* **Work order**
Repeat the whole listing exactly, leaving nothing out.

* **Available data**

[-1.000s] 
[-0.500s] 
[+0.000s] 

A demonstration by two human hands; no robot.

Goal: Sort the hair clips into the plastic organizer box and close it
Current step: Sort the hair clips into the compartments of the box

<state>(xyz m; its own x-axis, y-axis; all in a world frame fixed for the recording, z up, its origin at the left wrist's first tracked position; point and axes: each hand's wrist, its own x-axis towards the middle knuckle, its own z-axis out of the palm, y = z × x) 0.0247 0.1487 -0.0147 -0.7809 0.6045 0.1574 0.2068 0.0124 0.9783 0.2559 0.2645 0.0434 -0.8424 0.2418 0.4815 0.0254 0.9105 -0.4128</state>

* **Output**
[-1.000s] 
[-0.500s] 
[+0.000s] 

A demonstration by two human hands; no robot.

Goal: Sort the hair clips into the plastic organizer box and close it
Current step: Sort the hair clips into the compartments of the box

<state>(xyz m; its own x-axis, y-axis; all in a world frame fixed for the recording, z up, its origin at the left wrist's first tracked position; point and axes: each hand's wrist, its own x-axis towards the middle knuckle, its own z-axis out of the palm, y = z × x) 0.0247 0.1487 -0.0147 -0.7809 0.6045 0.1574 0.2068 0.0124 0.9783 0.2559 0.2645 0.0434 -0.8424 0.2418 0.4815 0.0254 0.9105 -0.4128</state>

No further output is required for this exercise.